(SOURCE DATA)

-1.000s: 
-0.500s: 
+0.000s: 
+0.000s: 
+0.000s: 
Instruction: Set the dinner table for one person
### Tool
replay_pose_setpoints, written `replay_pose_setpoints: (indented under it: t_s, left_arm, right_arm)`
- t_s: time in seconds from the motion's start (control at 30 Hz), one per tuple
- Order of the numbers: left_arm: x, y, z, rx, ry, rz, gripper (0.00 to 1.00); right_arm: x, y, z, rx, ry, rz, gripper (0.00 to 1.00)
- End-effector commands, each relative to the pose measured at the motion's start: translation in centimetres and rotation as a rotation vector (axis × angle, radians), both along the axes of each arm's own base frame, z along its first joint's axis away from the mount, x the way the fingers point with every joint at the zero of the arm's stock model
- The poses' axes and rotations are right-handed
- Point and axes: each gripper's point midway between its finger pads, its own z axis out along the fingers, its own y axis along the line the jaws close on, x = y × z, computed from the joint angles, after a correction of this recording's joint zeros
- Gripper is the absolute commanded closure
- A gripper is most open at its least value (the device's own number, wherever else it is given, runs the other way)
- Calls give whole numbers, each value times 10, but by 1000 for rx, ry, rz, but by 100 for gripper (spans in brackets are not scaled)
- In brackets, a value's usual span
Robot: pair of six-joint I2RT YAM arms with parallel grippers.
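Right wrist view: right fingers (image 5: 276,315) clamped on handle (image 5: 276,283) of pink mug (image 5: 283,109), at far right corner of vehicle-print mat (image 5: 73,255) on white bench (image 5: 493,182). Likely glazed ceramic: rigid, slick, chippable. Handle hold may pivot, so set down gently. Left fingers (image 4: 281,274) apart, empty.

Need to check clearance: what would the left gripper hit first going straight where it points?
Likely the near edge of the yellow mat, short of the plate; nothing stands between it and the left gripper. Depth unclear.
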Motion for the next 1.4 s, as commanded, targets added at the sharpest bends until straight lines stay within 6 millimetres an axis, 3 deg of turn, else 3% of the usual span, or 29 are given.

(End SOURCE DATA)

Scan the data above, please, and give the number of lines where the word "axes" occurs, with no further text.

EXERCISE RESPONSE » 3